Hao AI Lab@haoailab · 8月28日49[1/5] [Lmgame Bench] 🎮
Question: Can RL-based LLM post-training on games generalize to other tasks?
We shared a preliminary study to explore this question:
- Same-family (in-domain): Training on 6×6 Sokoban → 8×8 and Tetris (1 block type) → Tetris (2 block types) transfers, yielding up to 56% improvement across same-family variants.
- Other tasks (out-of-domain): Blocksworld +3–7% and WebShop ~+6% (unstable); GSM8K: no improvement.
We introduce GRL, an agent-centric multi-turn RL framework that makes LLM–environment interaction highly customizable for systematic generalization studies.

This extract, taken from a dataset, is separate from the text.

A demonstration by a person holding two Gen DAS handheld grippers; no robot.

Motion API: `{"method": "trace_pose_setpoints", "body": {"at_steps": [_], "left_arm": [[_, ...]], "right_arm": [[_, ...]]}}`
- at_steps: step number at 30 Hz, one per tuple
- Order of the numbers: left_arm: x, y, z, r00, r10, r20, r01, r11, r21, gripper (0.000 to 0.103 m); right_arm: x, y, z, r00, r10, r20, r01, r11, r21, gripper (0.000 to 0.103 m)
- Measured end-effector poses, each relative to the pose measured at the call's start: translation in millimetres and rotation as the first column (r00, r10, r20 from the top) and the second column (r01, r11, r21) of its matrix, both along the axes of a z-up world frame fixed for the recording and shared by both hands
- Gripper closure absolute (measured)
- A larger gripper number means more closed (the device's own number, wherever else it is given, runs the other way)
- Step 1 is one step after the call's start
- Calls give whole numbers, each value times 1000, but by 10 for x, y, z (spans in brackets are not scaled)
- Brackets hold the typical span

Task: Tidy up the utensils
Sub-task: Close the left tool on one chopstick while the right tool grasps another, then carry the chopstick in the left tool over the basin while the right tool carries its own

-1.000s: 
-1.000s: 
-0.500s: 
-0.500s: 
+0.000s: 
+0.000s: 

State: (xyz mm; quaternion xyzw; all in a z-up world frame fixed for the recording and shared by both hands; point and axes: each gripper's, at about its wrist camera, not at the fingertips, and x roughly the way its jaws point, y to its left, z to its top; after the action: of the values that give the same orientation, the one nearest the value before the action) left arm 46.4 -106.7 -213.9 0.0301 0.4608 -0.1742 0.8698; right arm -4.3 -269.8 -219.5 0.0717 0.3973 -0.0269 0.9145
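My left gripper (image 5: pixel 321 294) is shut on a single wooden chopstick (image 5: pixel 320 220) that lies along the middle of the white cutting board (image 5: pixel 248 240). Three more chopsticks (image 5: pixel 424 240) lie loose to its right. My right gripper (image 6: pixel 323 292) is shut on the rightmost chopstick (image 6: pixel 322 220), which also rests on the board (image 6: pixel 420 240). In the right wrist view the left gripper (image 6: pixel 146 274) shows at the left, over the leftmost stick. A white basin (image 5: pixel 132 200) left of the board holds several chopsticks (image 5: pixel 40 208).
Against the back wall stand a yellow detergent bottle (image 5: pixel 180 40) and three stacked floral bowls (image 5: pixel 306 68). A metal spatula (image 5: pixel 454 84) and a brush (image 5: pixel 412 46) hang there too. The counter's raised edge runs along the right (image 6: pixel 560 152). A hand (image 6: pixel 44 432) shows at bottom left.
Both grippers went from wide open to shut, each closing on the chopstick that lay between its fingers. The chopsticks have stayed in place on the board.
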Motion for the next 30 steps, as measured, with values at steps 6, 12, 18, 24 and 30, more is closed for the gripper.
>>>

Repo: https://github.com/lmgame-org/GRL
Blog: https://lmgame.org/#/blog/grl (check it for details!)
译研究探讨了基于强化学习的LLM游戏后训练能否泛化到其他任务。在相同任务族内(如6×6推箱子泛化至8×8版本),训练带来了高达56%的性能提升。但在跨领域任务中,效果有限或不稳定:Blocksworld有小幅提升,WebShop有约6%但不稳定,GSM8K则无改善。研究团队为此提出了GRL框架,这是一个以智能体为中心的多轮强化学习框架,旨在高度定制LLM与环境的交互,以系统研究泛化能力。